#### Work required:
How many lines in the data below contain the string "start"? Answer with the number only.

#### Data extract:
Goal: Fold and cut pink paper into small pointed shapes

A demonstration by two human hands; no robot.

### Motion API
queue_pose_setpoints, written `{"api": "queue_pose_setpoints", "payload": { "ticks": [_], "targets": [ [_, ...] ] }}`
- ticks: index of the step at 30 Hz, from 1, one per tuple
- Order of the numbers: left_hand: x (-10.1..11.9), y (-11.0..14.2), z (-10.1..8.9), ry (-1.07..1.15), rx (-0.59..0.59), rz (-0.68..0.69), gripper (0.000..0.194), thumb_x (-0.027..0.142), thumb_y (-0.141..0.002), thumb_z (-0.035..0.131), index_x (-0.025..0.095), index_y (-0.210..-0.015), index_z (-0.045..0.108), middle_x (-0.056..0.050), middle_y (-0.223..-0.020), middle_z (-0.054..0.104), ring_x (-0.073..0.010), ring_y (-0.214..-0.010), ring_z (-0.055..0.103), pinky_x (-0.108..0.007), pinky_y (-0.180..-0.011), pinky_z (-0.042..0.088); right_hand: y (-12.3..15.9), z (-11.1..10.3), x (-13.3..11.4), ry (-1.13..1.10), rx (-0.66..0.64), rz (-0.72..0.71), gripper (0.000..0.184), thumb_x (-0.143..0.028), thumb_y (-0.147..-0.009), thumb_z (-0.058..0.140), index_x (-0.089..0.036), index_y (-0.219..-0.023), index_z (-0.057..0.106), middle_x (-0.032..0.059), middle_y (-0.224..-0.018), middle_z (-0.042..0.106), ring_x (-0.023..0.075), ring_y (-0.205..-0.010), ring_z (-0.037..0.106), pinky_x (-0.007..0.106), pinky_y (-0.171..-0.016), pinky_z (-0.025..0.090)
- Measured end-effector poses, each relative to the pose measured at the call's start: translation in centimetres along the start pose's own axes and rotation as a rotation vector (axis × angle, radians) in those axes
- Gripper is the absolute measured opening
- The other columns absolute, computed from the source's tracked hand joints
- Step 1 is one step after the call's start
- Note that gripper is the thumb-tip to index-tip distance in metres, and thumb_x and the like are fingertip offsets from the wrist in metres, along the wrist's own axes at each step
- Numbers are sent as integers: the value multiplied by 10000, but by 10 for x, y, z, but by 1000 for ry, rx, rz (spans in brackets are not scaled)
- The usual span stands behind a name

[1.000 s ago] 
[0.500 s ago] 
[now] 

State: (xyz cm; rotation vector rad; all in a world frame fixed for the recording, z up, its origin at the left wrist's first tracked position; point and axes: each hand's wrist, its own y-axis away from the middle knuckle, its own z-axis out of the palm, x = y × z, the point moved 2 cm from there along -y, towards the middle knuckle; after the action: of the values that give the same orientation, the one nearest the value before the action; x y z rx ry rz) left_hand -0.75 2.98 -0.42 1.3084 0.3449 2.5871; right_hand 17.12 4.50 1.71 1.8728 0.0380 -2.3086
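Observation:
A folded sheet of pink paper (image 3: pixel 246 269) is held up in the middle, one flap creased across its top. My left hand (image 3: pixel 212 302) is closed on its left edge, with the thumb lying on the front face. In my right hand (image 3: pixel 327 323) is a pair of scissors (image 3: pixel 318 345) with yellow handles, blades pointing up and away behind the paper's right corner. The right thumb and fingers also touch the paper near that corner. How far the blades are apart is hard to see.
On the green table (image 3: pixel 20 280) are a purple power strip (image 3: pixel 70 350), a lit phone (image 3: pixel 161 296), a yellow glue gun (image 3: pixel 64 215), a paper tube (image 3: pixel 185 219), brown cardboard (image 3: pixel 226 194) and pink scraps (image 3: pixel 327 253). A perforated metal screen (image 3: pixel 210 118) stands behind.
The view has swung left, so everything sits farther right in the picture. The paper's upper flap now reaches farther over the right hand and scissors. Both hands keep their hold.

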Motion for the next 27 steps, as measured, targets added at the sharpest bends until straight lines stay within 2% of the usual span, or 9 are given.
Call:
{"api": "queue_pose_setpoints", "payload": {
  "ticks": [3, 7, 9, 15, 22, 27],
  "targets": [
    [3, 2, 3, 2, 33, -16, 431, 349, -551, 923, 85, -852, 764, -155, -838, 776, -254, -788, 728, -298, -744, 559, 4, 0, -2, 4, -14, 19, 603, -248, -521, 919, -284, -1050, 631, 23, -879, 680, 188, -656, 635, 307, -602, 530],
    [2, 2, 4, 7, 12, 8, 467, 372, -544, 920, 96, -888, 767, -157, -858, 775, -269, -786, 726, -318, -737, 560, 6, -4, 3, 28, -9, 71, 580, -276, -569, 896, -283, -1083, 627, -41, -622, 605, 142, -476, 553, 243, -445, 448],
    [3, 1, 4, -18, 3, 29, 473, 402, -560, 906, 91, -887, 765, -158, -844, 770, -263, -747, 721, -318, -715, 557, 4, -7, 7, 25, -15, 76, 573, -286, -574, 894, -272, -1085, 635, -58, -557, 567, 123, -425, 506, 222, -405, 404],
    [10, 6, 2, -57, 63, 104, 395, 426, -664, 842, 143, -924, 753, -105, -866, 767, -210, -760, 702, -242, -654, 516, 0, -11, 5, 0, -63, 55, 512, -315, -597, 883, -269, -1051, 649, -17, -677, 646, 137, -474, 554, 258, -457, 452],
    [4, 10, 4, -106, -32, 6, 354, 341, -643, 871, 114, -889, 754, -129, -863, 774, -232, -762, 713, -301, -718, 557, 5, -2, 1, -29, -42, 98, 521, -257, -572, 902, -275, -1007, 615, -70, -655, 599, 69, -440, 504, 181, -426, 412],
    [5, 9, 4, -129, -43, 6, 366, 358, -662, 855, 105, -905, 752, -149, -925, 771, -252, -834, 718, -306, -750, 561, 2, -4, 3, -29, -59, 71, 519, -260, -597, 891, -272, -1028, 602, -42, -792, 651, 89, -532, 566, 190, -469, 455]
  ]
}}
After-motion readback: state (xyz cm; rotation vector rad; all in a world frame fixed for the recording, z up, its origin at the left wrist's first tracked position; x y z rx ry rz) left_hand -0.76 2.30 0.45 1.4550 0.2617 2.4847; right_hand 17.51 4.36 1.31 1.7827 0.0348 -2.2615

#### Exercise result:
2